Australia may 'pay expensive price' as AUKUS nuke sub deal only serves US hegemony: experts
Published: Mar 13, 2023 07:53 PM
Members of the Sydney Anti-AUKUS Coalition (SAAC) participate in a protest in Sydney, Australia, on December 11, 2021 against the nuclear submarines deal among AUKUS members. Photo: AFP

Members of the Sydney Anti-AUKUS Coalition (SAAC) participate in a protest in Sydney, Australia, on December 11, 2021 against the nuclear submarines deal among AUKUS members. Photo: AFP

Australia is "planting a time bomb" for its own peace and that of the region, and it would bear the cost of the "expensive mistake" of following the US, Chinese experts warned, as the AUKUS leaders of the US, UK and Australia are expected to meet in San Diego, California and announce a mega nuclear submarine deal to arm Australia.

The three-way pact is back in focus after the US picked up the clique confrontation approach against China. AUKUS, launched in September 2021 after Australia scrapped a deal with France, was aimed at strengthening defense cooperation among the Anglo-Saxon brothers and counter China, including offering Australia US nuclear powered submarine technology. 

Australian Prime Minister Anthony Albanese, US President Joe Biden and British Prime Minister Rishi Sunak are expected to further enrich AUKUS with a new nuclear submarine agreement during their meeting in California on Monday (US time), according to media reports. 

Citing US officials, Reuters said that Australia is expected to buy at most five US Virginia class nuclear-powered submarines in the early 2030s as part of the defense agreement. 

Under AUKUS, there will be at least one US submarine visiting Australian ports in the coming years. The US would forward deploy some submarines in Western Australia by about 2027, media reported.

According to Australian media, all the nuclear-powered submarines will be built in Adelaide, South Australia, with UK and US providing consultation on technology. It's also possible that Australia would acquire vessels from the UK, The Times of London said.

The pact is committed to information and technology exchanges among the three nations in areas ranging from intelligence and quantum technology to the acquisition of cruise missiles.

Chinese military expert Song Zhongping told the Global Times on Monday that if the nuclear submarine ecosystem is set up in Adelaide, it is equivalent to Australia using its own money to build a nuclear submarine production and maintenance base for US. 

It means that US nuclear-powered submarines could be built not only in US but also in Australia. However, Australia, as the investor, has no access to US intellectual property, Song said. "Australia's nuclear submarines will also be a de facto offshoot of the US nuclear submarine fleet, serving US' global strategic interests."

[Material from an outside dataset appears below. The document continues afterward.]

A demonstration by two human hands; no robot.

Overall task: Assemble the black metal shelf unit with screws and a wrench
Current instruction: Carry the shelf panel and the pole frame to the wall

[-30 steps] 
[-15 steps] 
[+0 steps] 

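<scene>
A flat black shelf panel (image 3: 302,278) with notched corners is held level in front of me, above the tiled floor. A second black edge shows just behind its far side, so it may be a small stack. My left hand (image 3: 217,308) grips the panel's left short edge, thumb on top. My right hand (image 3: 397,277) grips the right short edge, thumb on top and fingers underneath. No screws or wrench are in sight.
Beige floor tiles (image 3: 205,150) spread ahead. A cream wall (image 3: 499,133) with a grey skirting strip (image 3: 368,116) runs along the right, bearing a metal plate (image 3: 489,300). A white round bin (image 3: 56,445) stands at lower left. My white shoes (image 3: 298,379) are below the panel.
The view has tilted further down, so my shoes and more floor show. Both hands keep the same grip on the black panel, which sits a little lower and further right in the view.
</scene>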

"In general, the US wants to make Australia its frontline military base in the Indo-Pacific region and let its allies foot the bill, which is a disservice to Australia's sovereignty and independence," Song noted. 

Chen Hong, director of the Australian Studies Centre at East China Normal University, told the Global Times that the possible purpose of the US providing nuclear-powered submarines to Australia is to equip the latter with long-range strike capability.

"It would be a time bomb for peace and stability in the region. Australia should not fall into the category of a saboteur of regional security just because of US pressure," Chen said. 

Australia is very likely to become the seventh nation with nuclear submarines, and Albanese has defended the project, which could create 20,000 jobs over the next three decades.

But Chen said Australia's nuclear submarine ambition violates the international non-proliferation regime and puts Australia on the path of an arms race, which is not in its interest. 

According to Australian media, the deal, which could cost A$170 billion ($183 billion), would push Australia's defense spending to 2.5 percent of GDP. 

"Such a huge investment would leave Australia with a heavy burden," Song said. "It cannot protect the security of Australia, but will protect the global hegemony of the US. It's an expensive mistake."

Blindly following the US "Indo-Pacific strategy" and developing a nuclear-powered submarine base would pose a threat to other countries' security, said Song, noting that the greatest security for Australia is "not taking sides between China and the US".

Mao Ning, spokesperson of the Chinese Foreign Ministry, said at a press conference on March 9 that China believes that AUKUS poses serious nuclear proliferation risks, affects international nuclear non-proliferation regime, stimulates an arms race and undermines peace and stability in the Asia-Pacific, which is broadly questioned and opposed by countries in the region and the international community.